Una volta operativo, l'impianto alimenterà parte delle attività industriali del sito, coprendo una quota del fabbisogno energetico dello stabilimento. L'energia eventualmente non autoconsumata sarà immessa in rete.

Oltre alla fornitura di energia, è previsto un PPA (Power Purchase Agreement) on-site della durata di 15 anni. Si tratta di un contratto di fornitura di energia rinnovabile di medio-lungo periodo in cui l'impianto del produttore è collocato presso il sito dell'acquirente. L'accordo consentirà a STAT di disporre di energia rinnovabile a un prezzo fisso e predeterminato, prodotta dall'impianto posizionato sul tetto dell'edificio.

Il PPA on-site non prevede alcun investimento iniziale da parte del cliente: l'impianto sarà interamente finanziato da Plenitude, che ne curerà progettazione, realizzazione, gestione e manutenzione, garantendone l'operatività per l'intera durata contrattuale.

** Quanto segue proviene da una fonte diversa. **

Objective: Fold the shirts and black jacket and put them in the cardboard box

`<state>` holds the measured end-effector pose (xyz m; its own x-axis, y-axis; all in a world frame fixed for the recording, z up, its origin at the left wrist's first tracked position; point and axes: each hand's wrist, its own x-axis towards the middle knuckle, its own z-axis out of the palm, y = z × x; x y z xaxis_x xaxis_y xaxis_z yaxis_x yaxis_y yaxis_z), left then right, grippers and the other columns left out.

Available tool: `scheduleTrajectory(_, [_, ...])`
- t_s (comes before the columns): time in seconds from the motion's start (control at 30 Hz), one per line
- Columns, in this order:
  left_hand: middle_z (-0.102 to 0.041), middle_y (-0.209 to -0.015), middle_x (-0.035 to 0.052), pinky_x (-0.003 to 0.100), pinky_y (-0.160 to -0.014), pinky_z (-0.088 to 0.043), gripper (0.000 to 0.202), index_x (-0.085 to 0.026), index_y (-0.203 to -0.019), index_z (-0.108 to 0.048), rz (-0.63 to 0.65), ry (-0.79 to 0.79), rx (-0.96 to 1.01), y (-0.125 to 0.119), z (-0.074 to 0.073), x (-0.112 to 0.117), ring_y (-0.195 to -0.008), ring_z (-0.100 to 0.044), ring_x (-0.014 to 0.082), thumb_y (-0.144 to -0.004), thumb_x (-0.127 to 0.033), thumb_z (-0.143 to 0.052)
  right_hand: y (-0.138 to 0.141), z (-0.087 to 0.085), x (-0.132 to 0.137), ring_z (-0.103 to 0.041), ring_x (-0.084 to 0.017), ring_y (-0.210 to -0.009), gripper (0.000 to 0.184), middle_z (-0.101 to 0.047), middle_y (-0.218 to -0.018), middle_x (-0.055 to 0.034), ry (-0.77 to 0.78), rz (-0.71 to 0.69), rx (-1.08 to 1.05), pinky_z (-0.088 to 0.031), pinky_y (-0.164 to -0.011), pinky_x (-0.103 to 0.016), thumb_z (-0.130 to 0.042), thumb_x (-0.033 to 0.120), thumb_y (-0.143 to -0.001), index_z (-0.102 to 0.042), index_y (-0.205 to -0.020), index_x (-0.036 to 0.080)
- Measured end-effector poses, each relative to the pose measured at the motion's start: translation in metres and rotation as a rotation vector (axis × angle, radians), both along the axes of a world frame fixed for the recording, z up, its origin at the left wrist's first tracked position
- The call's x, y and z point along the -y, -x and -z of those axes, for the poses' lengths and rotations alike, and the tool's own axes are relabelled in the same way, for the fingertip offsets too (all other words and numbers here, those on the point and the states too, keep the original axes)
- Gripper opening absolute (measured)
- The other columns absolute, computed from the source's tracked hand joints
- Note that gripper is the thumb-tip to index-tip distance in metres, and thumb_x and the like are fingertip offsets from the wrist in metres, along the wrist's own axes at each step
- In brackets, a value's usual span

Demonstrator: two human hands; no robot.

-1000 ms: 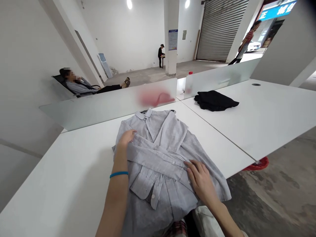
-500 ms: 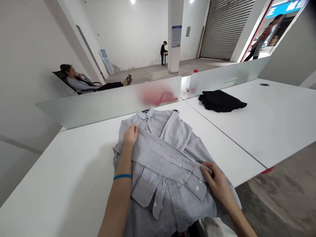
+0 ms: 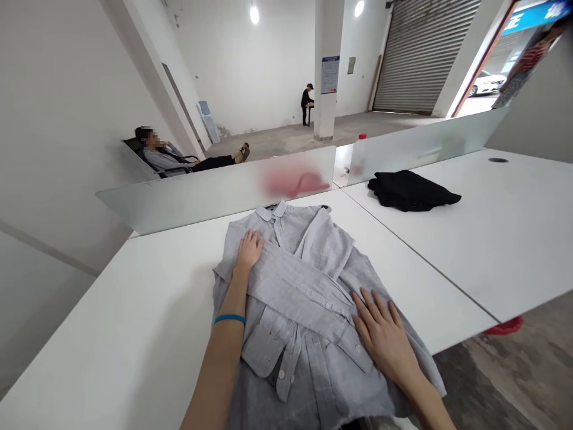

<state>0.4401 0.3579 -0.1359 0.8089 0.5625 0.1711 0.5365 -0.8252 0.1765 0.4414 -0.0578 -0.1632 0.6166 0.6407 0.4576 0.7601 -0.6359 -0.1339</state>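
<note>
Pale grey button-front shirt (image 3: 295, 292) could slide or rumple on the white laminate desk (image 3: 134, 322) if the left hand (image 3: 249, 251) and right hand (image 3: 380, 337), each grip spread flat and unclamped, press unevenly

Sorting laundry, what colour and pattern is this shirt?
The shirt is pale grey with a faint check, seen in the head view.

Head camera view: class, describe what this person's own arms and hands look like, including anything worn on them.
Both arms are bare, with no sleeves or gloves in view. The left arm wears a thin blue band at the wrist. The left hand and right hand show no rings, and the right arm shows no band.
</note>
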Motion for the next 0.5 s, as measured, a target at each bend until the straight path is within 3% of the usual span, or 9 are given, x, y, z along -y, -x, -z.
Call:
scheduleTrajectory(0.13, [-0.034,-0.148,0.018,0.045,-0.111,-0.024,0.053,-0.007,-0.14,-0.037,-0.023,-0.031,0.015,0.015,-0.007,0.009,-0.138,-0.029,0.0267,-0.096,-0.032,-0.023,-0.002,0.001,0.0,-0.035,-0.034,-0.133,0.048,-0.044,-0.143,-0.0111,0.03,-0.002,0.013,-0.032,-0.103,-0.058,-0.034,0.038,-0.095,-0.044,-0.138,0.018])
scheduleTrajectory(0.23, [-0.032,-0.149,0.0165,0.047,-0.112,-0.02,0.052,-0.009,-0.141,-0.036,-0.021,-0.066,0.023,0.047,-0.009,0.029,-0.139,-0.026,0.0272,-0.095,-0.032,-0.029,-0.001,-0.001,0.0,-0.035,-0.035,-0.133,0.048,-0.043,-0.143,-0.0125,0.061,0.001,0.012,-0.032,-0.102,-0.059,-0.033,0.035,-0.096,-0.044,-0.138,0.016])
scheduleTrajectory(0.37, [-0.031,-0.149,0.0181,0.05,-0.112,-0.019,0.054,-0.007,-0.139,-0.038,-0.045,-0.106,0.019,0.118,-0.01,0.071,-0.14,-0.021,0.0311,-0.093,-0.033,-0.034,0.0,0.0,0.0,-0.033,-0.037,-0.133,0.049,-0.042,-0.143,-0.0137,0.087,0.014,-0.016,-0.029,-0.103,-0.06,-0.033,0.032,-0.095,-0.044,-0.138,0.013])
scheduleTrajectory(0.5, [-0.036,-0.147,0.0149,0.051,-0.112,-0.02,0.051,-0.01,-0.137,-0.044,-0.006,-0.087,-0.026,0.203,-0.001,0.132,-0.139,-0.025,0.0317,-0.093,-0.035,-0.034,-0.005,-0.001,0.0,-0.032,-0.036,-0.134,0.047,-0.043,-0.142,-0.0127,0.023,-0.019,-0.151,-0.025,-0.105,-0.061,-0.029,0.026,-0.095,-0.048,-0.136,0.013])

L'accordo prevede inoltre la possibilità per STAT di acquisire l'impianto prima della scadenza del PPA.

"Questo accordo consolida ulteriormente il ruolo di Plenitude come partner strategico per le aziende che scelgono soluzioni energetiche innovative e flessibili. I PPA si confermano uno strumento efficace per le imprese, che possono accedere a energia da fonti rinnovabili a condizioni stabili senza investimenti iniziali, contribuendo al proprio percorso di transizione energetica" ha dichiarato Vincenzo Viganò, Head of Retail Italian Market di Plenitude.

"Questo progetto rappresenta un passo concreto nel nostro percorso verso un modello produttivo sempre più sostenibile ed efficiente. La collaborazione con Plenitude ci consente di integrare energie rinnovabili nei nostri processi industriali, mantenendo al contempo una stabilità dei costi energetici e senza richiedere investimenti iniziali. È un'iniziativa perfettamente coerente con il nostro impegno verso l'innovazione e la responsabilità ambientale" ha affermato Alberto Durbiano, CEO di STAT.